• **Your instructions**
The copy you give must match the lines from the top of the data through the line containing "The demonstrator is" exactly, and it must hold no pictures.
=== Begin Enclosure ===
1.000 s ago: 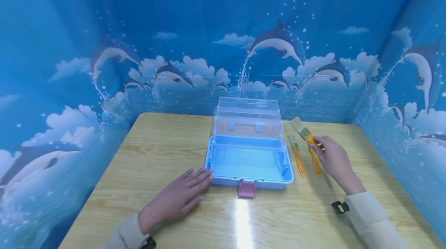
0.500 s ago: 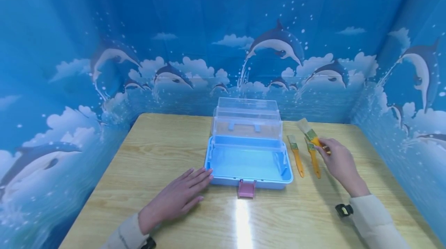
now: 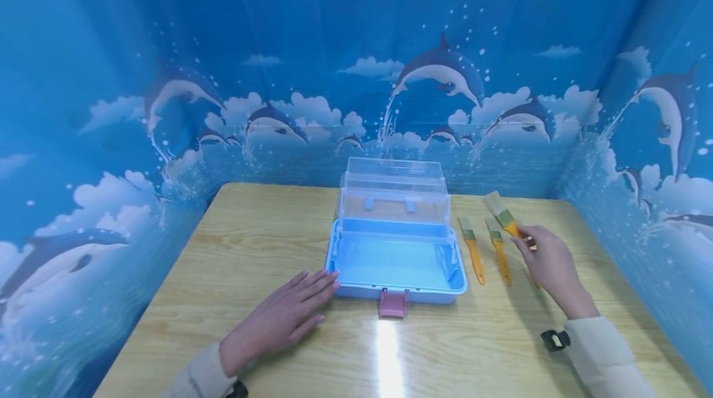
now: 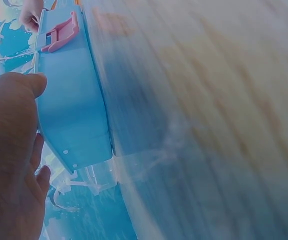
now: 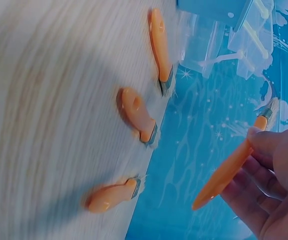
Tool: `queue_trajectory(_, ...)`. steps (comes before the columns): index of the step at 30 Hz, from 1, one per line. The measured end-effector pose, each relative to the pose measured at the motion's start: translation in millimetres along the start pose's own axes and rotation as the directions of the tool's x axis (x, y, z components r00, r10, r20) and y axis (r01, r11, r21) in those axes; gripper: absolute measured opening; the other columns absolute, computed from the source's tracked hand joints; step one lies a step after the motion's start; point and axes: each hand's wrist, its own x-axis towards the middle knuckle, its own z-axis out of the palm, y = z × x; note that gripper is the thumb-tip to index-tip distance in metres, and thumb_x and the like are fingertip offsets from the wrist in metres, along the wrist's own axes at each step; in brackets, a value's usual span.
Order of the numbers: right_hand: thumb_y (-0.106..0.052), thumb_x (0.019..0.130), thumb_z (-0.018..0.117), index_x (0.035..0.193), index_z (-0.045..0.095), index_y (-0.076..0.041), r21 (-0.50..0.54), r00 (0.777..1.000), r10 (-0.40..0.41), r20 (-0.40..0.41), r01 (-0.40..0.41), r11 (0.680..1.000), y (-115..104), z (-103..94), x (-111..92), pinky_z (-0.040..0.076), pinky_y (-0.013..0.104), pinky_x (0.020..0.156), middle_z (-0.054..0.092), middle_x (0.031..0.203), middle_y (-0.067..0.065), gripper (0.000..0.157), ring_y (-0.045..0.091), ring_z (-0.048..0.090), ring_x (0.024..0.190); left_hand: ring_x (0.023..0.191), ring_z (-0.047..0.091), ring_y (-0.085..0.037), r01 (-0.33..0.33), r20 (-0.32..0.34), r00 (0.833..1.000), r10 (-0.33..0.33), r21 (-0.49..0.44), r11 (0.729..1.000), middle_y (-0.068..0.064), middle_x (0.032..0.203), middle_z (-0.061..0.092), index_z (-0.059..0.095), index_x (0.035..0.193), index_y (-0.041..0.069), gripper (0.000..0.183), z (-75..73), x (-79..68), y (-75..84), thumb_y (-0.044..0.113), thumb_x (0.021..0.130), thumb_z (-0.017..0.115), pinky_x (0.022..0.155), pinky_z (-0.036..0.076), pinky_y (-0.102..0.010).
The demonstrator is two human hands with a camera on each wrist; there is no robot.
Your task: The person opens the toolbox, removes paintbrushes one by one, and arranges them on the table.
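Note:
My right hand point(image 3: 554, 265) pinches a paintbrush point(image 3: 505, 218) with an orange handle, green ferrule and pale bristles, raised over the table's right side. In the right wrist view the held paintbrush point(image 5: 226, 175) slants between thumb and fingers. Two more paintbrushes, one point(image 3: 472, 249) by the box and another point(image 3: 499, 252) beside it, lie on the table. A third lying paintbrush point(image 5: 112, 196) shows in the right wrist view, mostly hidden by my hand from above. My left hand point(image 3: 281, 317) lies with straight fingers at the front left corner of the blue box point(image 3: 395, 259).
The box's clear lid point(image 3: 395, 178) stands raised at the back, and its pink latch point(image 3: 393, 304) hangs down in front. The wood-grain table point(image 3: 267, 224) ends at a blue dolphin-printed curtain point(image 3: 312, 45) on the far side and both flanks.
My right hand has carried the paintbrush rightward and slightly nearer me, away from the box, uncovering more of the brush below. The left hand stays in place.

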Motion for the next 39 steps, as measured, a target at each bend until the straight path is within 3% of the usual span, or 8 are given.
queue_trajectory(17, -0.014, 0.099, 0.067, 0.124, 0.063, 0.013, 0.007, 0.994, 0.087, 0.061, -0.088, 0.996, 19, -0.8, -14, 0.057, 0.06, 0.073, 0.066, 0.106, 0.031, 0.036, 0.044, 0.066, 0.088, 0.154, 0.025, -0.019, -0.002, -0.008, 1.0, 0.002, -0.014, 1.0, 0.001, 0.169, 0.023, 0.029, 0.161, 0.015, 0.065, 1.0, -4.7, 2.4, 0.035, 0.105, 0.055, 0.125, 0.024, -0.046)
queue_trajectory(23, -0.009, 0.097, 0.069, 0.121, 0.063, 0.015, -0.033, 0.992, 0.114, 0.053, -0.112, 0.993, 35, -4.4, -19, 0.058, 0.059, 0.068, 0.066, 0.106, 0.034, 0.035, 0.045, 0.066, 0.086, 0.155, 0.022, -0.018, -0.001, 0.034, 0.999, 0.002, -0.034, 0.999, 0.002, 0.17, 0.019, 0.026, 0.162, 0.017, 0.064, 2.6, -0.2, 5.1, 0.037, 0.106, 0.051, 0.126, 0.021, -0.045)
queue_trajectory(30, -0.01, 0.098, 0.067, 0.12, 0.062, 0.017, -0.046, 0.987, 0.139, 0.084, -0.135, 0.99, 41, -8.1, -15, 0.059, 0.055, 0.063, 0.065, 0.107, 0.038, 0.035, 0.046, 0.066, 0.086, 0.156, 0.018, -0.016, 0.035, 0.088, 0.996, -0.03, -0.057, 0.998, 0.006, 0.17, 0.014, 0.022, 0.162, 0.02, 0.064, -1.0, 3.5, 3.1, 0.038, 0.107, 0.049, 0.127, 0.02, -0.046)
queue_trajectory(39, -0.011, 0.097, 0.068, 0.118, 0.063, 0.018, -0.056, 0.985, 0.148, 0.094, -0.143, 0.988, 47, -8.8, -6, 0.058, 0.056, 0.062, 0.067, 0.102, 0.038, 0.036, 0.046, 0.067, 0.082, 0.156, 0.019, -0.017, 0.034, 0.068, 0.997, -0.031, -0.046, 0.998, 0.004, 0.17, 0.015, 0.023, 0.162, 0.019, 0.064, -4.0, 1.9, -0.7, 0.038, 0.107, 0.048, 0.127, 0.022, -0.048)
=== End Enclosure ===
• **Response**
1.000 s ago: 
0.500 s ago: 
now: 
now: 
now: 
Tool: `queue_trajectory(_, ...)`. steps (comes before the columns): index of the step at 30 Hz, from 1, one per line. The measured end-effector pose, each relative to the pose measured at the motion's start: translation in millimetres along the start pose's own axes and rotation as the directions of the tool's x axis (x, y, z components r00, r10, r20) and y axis (r01, r11, r21) in those axes; gripper: absolute measured opening; the other columns absolute, computed from the source's tracked hand joints; step one lies a step after the motion's start; point and axes: each hand's wrist, its own x-axis towards the middle knuckle, its own z-axis out of the palm, y = z × x; note that gripper is the thumb-tip to index-tip distance in metres, and thumb_x and the like are fingertip offsets from the wrist in metres, along the wrist's own axes at each step; in brackets, a value's usual span.
Order of the numbers: right_hand: thumb_y (-0.106..0.052), thumb_x (0.019..0.130), thumb_z (-0.018..0.117), index_x (0.035..0.193), index_z (-0.045..0.095), index_y (-0.076..0.041), r21 (-0.50..0.54), r00 (0.777..1.000), r10 (-0.40..0.41), r20 (-0.40..0.41), r01 (-0.40..0.41), r11 (0.680..1.000), y (-115..104), z (-103..94), x (-111..92), pinky_z (-0.040..0.076), pinky_y (-0.013..0.104), pinky_x (0.020..0.156), middle_z (-0.054..0.092), middle_x (0.031..0.203), middle_y (-0.067..0.065), gripper (0.000..0.157), ring_y (-0.045..0.091), ring_z (-0.048..0.090), ring_x (0.024..0.190); left_hand: ring_x (0.023..0.191), ring_z (-0.047..0.091), ring_y (-0.085..0.037), r01 (-0.33..0.33), r20 (-0.32..0.34), r00 (0.833..1.000), r10 (-0.33..0.33), r21 (-0.49..0.44), r11 (0.729..1.000), middle_y (-0.068..0.064), middle_x (0.032..0.203), middle_z (-0.061..0.092), index_z (-0.059..0.095), index_x (0.035..0.193), index_y (-0.041..0.069), gripper (0.000..0.183), z (-75..73), x (-79..68), y (-75..84), thumb_y (-0.044..0.113), thumb_x (0.021..0.130), thumb_z (-0.017..0.115), pinky_x (0.022..0.155), pinky_z (-0.036..0.076), pinky_y (-0.102..0.010).
The demonstrator is two human hands with a camera on each wrist; there is no robot.

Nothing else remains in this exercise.